### What is being asked
Below are some records. Reproduce them exactly from their first line through the line with "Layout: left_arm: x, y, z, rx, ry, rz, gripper", inclusive.

Dataset records:
· · · · ·

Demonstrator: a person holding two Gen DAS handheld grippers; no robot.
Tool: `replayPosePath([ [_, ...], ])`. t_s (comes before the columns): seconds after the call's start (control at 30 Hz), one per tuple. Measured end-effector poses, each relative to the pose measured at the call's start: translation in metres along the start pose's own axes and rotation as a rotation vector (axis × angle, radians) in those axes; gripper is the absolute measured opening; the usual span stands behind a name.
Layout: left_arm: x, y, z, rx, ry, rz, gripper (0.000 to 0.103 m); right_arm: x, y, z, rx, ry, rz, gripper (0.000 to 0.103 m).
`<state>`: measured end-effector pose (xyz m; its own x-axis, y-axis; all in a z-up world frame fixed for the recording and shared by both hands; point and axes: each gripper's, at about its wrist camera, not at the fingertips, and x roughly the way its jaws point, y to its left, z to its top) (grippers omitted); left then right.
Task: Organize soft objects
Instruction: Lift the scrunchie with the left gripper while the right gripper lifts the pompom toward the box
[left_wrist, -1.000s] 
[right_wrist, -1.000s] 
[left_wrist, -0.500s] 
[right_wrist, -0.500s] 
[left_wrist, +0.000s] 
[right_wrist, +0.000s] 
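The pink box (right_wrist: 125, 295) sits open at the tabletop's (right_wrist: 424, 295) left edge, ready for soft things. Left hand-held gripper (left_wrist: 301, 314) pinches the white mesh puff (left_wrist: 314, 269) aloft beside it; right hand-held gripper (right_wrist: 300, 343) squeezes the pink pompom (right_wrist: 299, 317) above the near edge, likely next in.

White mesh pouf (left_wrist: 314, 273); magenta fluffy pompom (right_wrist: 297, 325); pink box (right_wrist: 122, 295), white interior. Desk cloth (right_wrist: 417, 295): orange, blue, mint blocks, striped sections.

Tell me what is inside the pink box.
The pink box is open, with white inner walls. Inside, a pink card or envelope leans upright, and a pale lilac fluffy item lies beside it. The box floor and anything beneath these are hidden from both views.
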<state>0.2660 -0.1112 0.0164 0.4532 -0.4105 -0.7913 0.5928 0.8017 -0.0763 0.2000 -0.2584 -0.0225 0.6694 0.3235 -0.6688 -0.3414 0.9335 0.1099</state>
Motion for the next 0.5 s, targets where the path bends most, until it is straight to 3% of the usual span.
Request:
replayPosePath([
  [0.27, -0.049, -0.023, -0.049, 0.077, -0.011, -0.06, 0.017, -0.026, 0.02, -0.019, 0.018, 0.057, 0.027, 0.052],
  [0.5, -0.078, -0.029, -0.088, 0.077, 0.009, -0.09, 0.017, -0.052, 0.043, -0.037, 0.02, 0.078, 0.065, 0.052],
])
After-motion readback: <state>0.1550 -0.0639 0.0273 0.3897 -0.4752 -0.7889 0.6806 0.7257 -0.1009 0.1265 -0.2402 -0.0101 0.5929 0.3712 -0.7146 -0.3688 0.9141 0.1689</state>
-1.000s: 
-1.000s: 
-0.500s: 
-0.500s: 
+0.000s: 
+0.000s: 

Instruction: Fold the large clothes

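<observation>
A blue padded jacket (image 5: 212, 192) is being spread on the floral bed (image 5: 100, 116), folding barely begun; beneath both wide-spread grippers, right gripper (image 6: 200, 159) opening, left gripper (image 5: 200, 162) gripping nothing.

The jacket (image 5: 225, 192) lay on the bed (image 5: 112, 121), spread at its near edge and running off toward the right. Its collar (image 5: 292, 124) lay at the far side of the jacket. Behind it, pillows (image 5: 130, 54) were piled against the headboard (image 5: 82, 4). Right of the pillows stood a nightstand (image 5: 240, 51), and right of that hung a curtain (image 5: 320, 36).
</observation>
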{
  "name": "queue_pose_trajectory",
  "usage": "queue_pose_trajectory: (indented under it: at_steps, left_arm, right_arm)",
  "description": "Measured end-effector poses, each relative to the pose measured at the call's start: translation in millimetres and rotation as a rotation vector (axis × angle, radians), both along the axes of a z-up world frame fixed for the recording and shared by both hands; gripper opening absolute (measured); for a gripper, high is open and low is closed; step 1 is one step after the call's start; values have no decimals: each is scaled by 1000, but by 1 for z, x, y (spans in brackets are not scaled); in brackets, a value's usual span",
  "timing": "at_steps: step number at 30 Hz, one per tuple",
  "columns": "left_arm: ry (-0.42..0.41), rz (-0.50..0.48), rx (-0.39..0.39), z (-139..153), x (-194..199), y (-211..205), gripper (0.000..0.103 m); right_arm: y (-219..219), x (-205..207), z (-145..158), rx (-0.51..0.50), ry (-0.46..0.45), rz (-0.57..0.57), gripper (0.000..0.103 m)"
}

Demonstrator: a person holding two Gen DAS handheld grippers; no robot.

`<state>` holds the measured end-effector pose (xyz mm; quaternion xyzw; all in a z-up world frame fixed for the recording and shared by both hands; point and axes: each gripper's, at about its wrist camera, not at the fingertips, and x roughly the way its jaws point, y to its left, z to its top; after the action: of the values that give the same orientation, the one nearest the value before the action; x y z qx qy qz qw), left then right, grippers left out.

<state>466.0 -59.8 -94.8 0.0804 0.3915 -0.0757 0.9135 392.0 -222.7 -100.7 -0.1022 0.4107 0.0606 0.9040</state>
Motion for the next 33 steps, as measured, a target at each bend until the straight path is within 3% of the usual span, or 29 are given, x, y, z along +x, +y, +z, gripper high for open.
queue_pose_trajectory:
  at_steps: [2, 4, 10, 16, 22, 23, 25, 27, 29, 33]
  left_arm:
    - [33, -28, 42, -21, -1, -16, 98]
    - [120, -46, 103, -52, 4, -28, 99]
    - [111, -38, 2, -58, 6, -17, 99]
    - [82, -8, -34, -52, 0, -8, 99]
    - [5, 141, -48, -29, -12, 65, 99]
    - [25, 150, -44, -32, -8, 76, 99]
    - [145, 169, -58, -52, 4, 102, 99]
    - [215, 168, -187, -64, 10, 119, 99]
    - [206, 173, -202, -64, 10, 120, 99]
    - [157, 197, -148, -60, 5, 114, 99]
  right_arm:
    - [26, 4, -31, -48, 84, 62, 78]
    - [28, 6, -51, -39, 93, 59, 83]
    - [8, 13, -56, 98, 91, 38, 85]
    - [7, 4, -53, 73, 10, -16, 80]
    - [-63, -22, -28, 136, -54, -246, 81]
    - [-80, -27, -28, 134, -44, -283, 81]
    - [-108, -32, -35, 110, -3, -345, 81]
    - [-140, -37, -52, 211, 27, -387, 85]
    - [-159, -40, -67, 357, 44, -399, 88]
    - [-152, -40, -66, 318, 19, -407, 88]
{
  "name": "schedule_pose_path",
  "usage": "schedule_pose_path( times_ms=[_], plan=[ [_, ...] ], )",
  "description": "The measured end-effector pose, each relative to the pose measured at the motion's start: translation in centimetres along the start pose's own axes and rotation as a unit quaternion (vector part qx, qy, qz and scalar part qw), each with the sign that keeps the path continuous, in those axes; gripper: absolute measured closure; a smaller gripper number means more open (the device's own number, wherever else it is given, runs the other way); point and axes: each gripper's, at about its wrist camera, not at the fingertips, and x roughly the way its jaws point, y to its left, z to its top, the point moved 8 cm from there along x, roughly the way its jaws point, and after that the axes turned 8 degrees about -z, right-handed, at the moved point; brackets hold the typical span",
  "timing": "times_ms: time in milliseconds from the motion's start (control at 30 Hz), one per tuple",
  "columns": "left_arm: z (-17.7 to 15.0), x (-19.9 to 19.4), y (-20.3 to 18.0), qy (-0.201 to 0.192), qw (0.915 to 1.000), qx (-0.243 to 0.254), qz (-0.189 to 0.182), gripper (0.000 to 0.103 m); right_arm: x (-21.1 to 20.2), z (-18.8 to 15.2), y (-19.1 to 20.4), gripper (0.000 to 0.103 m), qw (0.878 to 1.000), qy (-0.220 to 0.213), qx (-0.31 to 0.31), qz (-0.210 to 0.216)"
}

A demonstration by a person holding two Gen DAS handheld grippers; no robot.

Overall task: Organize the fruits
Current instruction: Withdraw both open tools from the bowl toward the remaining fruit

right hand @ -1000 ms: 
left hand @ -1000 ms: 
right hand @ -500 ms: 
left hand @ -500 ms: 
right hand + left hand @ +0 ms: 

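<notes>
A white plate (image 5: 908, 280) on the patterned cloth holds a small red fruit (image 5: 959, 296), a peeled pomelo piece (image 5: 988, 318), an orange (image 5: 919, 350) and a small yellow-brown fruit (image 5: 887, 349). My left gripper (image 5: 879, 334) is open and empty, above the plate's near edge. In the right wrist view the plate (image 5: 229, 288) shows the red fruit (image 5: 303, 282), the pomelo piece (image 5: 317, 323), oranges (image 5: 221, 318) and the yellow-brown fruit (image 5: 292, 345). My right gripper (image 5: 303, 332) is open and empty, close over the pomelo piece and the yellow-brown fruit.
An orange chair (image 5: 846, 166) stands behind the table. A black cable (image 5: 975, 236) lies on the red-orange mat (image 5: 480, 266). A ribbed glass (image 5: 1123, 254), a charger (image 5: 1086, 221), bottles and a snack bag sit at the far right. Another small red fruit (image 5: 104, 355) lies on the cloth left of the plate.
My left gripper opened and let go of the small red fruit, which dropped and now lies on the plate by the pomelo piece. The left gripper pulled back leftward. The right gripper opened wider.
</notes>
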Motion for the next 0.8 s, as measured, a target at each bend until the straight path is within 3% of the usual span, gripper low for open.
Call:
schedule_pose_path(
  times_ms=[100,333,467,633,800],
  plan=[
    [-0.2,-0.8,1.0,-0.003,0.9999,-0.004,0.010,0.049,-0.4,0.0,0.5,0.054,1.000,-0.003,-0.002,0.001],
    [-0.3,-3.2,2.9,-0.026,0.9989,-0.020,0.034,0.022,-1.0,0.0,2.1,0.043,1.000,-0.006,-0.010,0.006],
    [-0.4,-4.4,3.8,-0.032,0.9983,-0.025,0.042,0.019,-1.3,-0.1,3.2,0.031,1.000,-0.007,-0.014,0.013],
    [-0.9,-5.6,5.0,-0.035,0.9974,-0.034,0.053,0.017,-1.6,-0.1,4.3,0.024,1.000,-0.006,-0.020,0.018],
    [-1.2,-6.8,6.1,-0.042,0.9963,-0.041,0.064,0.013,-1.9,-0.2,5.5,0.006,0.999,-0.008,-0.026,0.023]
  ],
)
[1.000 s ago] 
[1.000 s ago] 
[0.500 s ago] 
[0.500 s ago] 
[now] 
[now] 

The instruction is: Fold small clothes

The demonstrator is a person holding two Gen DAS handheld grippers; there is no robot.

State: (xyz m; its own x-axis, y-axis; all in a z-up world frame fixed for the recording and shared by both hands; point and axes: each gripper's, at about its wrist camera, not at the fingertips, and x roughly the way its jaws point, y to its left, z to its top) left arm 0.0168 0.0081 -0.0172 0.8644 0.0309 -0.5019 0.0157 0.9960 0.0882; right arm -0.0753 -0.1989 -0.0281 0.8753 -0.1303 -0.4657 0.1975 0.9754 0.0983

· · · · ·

### Response box
Demonstrator: a person holding two Gen DAS handheld grippers; no robot.
Tool: `replayPosePath([ [_, ...], ])`. t_s (comes before the columns): seconds after the call's start (control at 30 Hz), one per tuple. Measured end-effector poses, each relative to the pose measured at the call's start: translation in metres along the start pose's own axes and rotation as a rotation vector (axis × angle, radians) in those axes; gripper is the absolute measured opening; the usual span stands behind a name.
Layout: left_arm: x, y, z, rx, ry, rz, gripper (0.000 to 0.103 m); right_arm: x, y, z, rx, ry, rz, gripper (0.000 to 0.103 m).

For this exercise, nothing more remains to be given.